Metadata

Homework1


Clean & Document dataset

Homework should be committed to your github.umn.edu repository by 4:30 Monday Feb 19.

You will work in the named repository (ENT5920-Lastname) you created in Week 3.

Using a dataset of your own, preferably one you will be using in your research, clean and document the data as follows:

  1. Choose a limited dataset, 5 - 10 columns of data. Number of rows is less important except as it impedes your ability to post the data to github.
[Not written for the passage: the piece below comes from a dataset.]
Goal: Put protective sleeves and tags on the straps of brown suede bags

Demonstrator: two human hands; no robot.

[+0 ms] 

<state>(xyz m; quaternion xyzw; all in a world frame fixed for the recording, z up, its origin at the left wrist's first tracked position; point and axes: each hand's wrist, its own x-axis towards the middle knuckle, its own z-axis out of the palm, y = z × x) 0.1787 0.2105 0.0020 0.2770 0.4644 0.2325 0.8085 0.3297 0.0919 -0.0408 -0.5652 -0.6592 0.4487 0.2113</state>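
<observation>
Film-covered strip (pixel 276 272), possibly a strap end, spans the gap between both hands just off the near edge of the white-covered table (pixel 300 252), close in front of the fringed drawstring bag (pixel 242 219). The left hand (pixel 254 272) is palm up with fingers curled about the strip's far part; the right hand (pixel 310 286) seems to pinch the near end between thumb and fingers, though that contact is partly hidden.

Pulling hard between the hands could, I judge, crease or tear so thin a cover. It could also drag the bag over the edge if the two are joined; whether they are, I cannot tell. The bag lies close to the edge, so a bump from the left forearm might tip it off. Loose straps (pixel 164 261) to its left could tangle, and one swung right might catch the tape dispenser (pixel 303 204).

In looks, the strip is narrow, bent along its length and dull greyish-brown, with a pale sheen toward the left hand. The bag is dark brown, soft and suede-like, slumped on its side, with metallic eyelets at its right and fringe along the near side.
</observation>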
  2. Create an R script which does the following:
    • reads the data in, using relativized (not hard coded) paths
    • gives a summary table of the number of identifiers
      • places, dates, species if applicable
    • produces numerical summaries of variables
      • ranges, central tendencies, quartiles
      • histograms of values
      • correlation among variables
    • cleans any errors found, preferably with generic function
    • outputs a clean dataset to a new location with datestamp
  3. Create a metadata record for this dataset. The format of the metadata document should follow a standard for your field, if possible. If not, associate the metadata with the data by adding it to the header of the data document. The metadata record should include:
    • The project, and investigator(s) responsible for the data
    • The geographic and temporal restriction of the data
    • a short (1 paragraph) abstract of the purpose & methods
    • a data dictionary with column definitions
  4. Commit the data, QC script, and metadata documents to your local git repository.

  5. Push the changes to your remote (github.umn.edu) repository.

  6. Ensure both Dan (dcarivea) and Eric (elind) are added as collaborators to your repository.